From the entries that follow, copy exactly the lines beginning at the line holding "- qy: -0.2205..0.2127" and continuing through the line holding "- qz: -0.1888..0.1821".
** Opening Data provided block **
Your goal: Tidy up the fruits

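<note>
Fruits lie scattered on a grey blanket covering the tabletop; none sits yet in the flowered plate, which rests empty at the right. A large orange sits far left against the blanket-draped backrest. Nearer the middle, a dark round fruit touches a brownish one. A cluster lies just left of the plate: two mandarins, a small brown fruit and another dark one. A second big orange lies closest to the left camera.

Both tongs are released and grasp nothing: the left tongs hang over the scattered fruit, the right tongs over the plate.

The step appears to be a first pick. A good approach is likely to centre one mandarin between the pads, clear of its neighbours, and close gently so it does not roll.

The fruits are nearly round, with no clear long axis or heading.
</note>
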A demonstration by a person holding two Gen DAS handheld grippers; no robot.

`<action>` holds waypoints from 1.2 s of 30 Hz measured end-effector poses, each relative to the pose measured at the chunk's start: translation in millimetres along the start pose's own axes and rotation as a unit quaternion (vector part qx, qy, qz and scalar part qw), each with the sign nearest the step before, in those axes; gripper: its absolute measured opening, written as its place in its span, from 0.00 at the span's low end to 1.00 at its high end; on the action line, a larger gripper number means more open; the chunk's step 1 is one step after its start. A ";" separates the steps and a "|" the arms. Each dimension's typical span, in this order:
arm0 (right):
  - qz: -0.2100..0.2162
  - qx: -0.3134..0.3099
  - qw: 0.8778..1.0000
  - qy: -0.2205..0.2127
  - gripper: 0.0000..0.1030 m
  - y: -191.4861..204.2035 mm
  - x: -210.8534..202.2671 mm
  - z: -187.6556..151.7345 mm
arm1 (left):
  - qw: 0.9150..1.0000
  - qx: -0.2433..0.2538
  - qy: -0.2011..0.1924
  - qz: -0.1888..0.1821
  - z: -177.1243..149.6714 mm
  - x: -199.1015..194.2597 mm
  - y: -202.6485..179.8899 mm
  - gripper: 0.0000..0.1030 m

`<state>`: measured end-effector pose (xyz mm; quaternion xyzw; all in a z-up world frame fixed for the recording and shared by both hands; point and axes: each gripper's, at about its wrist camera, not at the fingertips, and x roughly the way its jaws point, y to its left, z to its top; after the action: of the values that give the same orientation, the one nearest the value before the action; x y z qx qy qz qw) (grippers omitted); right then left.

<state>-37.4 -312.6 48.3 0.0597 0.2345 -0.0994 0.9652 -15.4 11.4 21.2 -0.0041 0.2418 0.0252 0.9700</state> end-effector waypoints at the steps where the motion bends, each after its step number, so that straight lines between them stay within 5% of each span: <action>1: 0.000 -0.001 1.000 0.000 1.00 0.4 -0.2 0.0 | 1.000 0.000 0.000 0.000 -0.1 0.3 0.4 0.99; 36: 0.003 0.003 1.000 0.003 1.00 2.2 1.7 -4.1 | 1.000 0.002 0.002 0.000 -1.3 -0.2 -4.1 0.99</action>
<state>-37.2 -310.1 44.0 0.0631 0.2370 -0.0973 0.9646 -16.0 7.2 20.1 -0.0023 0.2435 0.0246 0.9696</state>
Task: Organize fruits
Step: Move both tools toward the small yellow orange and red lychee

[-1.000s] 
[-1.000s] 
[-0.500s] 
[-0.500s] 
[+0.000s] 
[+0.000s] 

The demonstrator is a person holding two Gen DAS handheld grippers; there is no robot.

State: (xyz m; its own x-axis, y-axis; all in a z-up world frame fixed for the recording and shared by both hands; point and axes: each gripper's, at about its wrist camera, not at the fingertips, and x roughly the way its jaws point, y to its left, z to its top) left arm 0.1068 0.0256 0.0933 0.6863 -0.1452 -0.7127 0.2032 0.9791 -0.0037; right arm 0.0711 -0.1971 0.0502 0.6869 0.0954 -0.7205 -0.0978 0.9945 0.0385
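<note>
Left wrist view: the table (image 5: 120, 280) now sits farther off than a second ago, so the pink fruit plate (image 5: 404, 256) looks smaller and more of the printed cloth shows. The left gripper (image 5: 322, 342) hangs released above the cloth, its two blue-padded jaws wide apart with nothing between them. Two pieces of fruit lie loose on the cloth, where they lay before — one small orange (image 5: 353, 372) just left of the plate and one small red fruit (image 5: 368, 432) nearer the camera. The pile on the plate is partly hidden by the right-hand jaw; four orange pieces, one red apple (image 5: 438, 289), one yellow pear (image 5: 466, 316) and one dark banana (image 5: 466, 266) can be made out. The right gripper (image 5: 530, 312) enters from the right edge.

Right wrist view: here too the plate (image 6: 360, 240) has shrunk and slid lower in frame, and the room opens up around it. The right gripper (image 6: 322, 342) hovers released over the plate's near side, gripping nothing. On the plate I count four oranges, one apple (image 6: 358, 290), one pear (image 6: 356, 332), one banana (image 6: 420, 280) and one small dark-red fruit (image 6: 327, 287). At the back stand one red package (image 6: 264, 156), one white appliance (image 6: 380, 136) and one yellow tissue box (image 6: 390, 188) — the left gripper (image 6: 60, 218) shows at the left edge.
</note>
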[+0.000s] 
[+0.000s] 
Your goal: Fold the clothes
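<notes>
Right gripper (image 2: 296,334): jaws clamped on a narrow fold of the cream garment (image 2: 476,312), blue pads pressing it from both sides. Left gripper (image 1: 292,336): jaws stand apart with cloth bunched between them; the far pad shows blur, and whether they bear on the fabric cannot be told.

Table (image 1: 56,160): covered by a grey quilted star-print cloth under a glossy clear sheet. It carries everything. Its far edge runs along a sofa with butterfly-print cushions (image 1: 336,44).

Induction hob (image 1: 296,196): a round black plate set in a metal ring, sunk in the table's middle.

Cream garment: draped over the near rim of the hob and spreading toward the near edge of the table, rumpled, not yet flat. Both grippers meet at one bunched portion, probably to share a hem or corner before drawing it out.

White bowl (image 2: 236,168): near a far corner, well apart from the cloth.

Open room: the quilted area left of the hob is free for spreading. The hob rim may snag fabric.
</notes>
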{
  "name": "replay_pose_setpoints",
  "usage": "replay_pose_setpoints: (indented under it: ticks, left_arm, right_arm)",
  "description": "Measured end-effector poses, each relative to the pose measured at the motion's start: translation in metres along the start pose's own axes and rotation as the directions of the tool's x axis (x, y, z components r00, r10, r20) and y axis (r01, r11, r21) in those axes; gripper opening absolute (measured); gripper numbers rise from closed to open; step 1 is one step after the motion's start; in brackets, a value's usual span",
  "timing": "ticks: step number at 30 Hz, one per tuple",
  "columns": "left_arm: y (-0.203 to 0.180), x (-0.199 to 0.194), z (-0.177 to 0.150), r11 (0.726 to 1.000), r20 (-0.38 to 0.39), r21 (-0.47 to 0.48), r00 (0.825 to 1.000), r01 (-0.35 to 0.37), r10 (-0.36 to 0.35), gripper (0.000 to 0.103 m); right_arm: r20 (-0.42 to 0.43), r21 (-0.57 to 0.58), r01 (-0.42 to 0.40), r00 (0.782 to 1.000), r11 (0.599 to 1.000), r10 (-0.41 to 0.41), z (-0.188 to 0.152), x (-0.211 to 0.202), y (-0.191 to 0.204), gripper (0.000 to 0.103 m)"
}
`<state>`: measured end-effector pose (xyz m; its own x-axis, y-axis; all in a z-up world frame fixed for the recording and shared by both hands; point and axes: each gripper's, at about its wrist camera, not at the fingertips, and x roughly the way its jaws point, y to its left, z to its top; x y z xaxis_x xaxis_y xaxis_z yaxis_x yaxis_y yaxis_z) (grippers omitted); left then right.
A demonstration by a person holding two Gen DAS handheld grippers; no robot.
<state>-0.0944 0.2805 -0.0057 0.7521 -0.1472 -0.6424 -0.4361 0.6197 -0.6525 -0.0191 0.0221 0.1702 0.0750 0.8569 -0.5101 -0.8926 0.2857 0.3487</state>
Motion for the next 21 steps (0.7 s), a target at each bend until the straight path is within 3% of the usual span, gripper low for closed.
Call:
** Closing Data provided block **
== Answer box ==
  - qy: -0.2205..0.2127
  - gripper: 0.0000..0.1030 m
  - y: -191.4861..204.2035 mm
  - x: -210.8534..202.2671 mm
  - z: -187.6556..151.7345 mm
arm1 (left):
  - qw: 0.9150..1.0000
  - qx: -0.2433..0.2538
  - qy: -0.2011..0.1924
  - qz: -0.1888..0.1821

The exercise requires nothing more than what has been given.